**Assigned task**:
From the data that follows, copy every line with the string "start".

**Collected data**:
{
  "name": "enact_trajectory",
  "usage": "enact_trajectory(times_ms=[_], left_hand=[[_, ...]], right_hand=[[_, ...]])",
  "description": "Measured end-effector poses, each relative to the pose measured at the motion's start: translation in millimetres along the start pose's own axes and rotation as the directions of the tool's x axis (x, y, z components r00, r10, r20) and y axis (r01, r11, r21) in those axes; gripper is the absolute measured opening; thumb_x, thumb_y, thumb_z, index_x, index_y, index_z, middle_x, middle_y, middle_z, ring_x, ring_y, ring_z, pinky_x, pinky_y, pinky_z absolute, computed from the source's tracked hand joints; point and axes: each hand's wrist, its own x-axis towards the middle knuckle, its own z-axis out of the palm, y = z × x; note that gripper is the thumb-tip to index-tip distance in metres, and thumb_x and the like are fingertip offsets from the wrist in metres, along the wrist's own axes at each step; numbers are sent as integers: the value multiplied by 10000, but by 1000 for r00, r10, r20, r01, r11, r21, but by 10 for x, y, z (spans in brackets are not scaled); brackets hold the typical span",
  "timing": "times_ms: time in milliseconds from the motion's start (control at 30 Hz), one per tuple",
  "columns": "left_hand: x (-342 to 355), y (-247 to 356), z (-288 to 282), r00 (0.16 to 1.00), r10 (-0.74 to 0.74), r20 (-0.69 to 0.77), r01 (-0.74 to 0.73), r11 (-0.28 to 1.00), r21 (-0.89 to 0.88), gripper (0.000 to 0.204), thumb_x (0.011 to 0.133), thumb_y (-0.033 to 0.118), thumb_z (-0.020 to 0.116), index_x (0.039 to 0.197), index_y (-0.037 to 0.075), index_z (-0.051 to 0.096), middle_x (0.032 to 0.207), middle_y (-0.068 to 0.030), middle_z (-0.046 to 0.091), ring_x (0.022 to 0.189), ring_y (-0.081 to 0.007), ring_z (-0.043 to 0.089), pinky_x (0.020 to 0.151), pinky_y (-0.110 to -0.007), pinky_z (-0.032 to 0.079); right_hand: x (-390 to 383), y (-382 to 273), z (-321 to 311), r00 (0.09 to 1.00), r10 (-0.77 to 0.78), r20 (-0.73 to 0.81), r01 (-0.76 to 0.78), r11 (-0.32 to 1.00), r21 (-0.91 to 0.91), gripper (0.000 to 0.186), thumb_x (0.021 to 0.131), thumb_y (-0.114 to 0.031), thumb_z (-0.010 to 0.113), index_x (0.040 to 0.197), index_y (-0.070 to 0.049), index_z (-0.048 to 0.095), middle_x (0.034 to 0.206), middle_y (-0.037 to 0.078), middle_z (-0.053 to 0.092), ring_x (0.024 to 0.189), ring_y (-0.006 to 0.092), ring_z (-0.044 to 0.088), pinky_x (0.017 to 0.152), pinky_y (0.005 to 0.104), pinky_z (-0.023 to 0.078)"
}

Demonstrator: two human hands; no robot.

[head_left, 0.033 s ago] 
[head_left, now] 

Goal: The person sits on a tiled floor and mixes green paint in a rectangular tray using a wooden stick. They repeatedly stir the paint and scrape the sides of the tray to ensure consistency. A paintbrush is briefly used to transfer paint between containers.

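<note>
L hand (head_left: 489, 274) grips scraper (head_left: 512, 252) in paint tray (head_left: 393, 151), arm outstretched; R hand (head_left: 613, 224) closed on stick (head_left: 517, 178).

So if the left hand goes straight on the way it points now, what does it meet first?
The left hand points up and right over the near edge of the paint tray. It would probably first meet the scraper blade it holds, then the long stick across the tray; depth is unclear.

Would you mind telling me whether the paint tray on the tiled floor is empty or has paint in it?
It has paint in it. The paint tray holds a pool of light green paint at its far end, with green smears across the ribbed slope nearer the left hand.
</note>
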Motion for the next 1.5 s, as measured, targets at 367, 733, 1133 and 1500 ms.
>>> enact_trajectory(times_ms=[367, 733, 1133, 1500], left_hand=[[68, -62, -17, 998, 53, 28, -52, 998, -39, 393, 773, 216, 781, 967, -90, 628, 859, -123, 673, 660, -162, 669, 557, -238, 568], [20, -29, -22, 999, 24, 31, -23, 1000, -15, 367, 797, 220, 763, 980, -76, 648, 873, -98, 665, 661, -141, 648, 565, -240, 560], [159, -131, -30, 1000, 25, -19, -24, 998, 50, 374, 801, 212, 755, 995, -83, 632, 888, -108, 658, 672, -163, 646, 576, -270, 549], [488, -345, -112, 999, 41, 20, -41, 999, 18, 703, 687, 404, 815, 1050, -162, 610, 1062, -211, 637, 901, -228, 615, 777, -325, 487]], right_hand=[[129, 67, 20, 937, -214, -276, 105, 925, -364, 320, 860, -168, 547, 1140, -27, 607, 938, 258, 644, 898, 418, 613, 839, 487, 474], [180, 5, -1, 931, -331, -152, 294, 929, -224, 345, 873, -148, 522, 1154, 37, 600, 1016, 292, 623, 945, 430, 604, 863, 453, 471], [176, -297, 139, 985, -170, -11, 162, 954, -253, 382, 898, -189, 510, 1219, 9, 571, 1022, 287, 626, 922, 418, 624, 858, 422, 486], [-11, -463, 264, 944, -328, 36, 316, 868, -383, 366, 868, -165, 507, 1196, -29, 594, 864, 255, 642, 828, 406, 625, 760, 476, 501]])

**Exercise output**:
  "description": "Measured end-effector poses, each relative to the pose measured at the motion's start: translation in millimetres along the start pose's own axes and rotation as the directions of the tool's x axis (x, y, z components r00, r10, r20) and y axis (r01, r11, r21) in those axes; gripper is the absolute measured opening; thumb_x, thumb_y, thumb_z, index_x, index_y, index_z, middle_x, middle_y, middle_z, ring_x, ring_y, ring_z, pinky_x, pinky_y, pinky_z absolute, computed from the source's tracked hand joints; point and axes: each hand's wrist, its own x-axis towards the middle knuckle, its own z-axis out of the palm, y = z × x; note that gripper is the thumb-tip to index-tip distance in metres, and thumb_x and the like are fingertip offsets from the wrist in metres, along the wrist's own axes at each step; numbers are sent as integers: the value multiplied by 10000, but by 1000 for r00, r10, r20, r01, r11, r21, but by 10 for x, y, z (spans in brackets are not scaled); brackets hold the typical span",
  "timing": "times_ms: time in milliseconds from the motion's start (control at 30 Hz), one per tuple",

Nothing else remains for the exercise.